I am using the SLURM_TMPDIR in ComputeCanada to do some intensive I/O operations, like cloning large repositories, analyzing their commit histories, etc. But now when the job runs out of the assigned time, I lose my output file inside SLURM_TMPDIR. I read about signal trapping here. But since I am not that experienced in System programming, maybe my understanding is not very accurate and hence I can't achieve what I intend to.
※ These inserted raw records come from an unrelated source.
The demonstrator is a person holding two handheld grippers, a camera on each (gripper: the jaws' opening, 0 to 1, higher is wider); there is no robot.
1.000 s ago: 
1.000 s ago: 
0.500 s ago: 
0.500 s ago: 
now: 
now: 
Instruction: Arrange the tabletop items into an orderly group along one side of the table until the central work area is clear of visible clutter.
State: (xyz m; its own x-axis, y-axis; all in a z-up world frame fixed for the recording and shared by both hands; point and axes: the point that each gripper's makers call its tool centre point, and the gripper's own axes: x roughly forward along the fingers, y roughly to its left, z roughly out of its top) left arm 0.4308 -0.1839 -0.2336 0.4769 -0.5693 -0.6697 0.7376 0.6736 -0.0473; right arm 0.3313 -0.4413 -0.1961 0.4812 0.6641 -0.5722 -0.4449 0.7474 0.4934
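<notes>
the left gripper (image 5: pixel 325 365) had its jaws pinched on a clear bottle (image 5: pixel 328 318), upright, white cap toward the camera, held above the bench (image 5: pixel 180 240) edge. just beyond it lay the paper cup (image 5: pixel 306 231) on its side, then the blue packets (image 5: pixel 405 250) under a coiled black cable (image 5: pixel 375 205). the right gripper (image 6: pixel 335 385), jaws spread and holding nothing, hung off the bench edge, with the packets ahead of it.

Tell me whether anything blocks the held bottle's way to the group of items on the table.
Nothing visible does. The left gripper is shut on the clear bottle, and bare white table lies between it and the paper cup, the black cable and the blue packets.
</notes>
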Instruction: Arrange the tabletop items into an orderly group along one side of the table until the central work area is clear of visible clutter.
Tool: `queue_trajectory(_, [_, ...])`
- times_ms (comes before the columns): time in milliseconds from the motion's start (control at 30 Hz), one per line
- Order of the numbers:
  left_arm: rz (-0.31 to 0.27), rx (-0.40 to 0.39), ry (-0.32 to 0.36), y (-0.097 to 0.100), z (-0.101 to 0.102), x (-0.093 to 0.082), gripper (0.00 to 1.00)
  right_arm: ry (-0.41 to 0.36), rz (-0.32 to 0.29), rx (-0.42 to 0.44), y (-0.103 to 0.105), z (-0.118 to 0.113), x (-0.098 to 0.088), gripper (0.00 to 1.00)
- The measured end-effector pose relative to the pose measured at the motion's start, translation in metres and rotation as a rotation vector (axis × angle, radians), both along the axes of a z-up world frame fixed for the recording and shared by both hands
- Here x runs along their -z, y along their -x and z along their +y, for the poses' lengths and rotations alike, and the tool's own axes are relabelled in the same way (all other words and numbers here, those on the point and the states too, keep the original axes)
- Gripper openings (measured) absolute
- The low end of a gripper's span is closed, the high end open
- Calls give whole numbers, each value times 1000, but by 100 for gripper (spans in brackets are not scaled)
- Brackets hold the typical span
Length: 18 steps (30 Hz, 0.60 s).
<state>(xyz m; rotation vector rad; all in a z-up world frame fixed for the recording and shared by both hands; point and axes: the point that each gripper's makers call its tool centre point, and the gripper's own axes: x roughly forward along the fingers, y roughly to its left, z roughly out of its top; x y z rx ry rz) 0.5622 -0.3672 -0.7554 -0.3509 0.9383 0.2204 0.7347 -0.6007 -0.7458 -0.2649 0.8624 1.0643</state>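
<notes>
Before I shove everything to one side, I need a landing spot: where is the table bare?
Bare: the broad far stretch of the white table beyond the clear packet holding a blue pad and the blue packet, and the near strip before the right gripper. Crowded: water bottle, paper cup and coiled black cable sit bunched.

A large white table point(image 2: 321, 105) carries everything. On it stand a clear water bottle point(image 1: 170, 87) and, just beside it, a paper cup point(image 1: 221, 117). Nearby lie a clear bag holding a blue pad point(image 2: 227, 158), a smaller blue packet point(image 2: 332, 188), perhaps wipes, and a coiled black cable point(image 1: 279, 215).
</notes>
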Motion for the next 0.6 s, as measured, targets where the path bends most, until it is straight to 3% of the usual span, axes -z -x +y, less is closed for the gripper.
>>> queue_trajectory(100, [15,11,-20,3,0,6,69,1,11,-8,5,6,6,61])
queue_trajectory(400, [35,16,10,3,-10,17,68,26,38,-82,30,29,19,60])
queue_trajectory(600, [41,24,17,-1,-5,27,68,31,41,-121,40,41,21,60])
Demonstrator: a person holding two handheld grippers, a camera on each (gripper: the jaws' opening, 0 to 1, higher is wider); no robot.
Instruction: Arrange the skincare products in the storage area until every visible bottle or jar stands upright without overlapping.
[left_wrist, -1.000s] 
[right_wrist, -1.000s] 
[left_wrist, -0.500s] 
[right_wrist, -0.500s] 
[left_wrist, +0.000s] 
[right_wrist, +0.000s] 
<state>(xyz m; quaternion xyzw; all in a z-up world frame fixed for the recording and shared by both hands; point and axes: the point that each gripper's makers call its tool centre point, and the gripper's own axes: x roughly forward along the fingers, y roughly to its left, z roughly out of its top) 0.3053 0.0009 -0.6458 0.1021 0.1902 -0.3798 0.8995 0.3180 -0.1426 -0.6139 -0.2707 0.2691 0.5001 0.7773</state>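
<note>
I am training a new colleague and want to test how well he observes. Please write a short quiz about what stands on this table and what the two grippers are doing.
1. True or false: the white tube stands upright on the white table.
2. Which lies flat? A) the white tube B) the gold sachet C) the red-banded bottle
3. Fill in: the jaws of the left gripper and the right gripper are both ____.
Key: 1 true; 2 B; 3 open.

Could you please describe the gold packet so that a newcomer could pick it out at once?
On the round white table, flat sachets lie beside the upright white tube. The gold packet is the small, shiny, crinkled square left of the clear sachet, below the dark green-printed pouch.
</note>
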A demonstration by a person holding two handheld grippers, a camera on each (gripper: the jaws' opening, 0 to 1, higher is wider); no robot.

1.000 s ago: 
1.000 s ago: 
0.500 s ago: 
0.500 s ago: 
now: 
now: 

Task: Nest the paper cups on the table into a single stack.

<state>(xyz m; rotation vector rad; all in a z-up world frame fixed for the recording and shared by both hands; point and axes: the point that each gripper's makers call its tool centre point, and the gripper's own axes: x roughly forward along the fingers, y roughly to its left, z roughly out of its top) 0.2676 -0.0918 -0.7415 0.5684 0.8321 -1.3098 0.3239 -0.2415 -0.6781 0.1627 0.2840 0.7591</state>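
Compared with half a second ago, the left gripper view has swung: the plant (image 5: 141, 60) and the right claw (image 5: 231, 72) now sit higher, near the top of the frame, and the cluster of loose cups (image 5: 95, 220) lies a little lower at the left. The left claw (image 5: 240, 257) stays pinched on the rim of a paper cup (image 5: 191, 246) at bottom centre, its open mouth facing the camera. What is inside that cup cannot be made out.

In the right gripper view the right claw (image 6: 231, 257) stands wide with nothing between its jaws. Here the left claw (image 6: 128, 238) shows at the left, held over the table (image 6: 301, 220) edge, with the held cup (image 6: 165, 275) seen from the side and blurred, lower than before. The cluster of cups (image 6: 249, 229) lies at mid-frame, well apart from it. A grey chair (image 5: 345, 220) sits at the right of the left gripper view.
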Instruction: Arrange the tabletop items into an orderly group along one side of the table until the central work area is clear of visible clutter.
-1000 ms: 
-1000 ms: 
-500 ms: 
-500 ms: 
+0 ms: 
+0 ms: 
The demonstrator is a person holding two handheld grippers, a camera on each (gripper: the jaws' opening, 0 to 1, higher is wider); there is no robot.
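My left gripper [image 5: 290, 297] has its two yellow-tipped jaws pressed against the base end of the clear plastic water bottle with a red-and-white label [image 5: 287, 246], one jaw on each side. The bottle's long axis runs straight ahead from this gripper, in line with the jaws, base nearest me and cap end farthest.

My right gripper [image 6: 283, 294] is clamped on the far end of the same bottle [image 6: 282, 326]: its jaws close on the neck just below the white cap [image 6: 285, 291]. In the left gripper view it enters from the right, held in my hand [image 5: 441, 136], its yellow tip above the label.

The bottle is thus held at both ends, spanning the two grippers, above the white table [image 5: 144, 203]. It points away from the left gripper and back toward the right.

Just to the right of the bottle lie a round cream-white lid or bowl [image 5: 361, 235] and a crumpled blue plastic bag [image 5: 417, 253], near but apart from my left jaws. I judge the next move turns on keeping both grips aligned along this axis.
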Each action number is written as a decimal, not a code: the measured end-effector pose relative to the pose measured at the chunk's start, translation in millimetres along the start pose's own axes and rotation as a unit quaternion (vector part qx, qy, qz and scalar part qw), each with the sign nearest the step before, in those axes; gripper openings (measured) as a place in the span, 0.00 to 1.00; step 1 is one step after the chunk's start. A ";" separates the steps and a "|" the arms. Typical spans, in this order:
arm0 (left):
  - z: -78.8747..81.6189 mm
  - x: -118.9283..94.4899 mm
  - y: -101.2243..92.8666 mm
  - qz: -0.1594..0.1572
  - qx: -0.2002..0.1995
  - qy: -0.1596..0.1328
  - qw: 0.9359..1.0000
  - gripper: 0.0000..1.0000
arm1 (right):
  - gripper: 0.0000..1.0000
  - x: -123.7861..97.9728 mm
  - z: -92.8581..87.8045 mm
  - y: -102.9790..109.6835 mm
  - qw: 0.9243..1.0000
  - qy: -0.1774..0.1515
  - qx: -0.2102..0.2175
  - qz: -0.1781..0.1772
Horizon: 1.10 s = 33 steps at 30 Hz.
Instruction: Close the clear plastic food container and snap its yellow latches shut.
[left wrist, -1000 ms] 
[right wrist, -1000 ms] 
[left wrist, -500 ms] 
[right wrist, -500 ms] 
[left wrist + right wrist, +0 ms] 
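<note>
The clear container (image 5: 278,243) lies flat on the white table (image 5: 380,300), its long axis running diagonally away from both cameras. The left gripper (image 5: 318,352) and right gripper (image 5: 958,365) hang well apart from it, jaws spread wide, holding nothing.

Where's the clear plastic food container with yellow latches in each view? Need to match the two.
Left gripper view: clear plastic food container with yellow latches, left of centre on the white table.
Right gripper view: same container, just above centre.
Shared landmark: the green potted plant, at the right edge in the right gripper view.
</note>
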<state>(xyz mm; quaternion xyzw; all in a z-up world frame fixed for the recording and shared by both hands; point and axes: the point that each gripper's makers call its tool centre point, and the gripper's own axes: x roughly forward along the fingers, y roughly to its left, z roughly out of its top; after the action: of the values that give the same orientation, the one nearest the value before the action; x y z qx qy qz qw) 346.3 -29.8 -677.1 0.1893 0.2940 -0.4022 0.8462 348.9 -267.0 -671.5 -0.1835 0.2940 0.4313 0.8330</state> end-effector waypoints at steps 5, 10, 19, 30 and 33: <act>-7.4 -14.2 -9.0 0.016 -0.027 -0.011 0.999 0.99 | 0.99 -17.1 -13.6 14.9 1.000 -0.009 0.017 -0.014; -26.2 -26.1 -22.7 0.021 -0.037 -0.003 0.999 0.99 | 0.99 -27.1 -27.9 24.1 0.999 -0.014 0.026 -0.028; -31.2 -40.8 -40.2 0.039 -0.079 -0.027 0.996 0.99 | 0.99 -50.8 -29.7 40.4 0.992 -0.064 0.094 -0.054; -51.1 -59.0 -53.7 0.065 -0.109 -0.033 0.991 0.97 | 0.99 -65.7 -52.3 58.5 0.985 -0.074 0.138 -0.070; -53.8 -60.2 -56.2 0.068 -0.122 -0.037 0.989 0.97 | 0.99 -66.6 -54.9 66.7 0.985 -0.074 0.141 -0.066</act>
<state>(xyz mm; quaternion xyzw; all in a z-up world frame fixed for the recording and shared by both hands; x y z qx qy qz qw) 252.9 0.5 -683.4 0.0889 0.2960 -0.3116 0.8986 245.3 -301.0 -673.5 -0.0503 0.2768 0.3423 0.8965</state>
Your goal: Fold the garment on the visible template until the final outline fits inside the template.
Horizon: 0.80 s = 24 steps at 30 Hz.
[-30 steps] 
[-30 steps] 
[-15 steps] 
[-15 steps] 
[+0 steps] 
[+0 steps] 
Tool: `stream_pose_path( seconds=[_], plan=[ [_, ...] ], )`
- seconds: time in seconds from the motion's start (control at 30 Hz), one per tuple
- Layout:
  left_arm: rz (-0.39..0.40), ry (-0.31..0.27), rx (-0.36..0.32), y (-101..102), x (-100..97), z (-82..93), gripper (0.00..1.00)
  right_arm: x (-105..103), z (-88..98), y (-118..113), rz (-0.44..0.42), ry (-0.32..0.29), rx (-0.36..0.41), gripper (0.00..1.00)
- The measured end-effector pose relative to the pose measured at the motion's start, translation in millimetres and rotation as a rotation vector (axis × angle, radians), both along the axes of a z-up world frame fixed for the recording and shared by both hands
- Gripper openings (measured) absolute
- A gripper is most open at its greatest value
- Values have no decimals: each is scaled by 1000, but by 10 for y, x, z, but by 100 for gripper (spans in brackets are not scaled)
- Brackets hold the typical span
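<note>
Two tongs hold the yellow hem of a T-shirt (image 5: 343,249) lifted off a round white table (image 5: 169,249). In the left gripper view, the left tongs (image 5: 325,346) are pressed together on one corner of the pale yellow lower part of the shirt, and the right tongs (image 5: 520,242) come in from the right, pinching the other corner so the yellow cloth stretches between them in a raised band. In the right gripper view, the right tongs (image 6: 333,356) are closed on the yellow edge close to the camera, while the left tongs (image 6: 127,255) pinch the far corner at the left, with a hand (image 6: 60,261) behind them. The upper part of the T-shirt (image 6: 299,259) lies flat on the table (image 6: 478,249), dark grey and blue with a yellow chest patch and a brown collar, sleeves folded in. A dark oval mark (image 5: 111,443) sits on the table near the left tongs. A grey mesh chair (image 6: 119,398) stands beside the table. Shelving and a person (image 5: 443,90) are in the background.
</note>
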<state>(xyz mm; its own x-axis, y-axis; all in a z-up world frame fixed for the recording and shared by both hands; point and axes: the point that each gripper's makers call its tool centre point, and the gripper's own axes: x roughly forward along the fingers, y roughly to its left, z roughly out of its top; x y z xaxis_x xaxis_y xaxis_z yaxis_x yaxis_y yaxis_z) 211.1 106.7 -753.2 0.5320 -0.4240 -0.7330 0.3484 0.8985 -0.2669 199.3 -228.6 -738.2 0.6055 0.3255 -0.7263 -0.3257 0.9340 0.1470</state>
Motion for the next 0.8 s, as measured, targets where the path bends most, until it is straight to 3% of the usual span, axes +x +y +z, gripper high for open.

Here is my batch job script but it doesn't trap and copy the output to my desired location.
#!/bin/bash
#SBATCH --mem=128G
#SBATCH --nodes=1
#SBATCH --ntasks-per-node=8
#SBATCH --time=0:10:0
#SBATCH --signal=B:SIGUSR1@120
output_file_name=file_0000.jsonl
echo "Start"
function handle_signal()
{
echo 'Moving File'
cp $SLURM_TMPDIR/<output_file_path> <my_compute_canada_directory>
exit 2
}
trap 'handle_signal' SIGUSR1
cd $SLURM_TMPDIR
git clone ...
cd ...
module purge
module load java/17.0.2
module load python/3.10
export JAVA_TOOL_OPTIONS="-Xms256m -Xmx5g"
python -m venv res_venv
source .venv/bin/activate
pip install -r requirements.txt
python data_collector.py ./data/file_0000.csv $output_file_name
wait
echo "Test"
exit 0
But it doesn't even print 'Moving File'. Can someone please guide me on how to efficiently use Signal Trap in SLURM_TMPDIR? It should copy the specified file if the job runs out of the assigned time and also should copy if my python script is done executing? Thanks!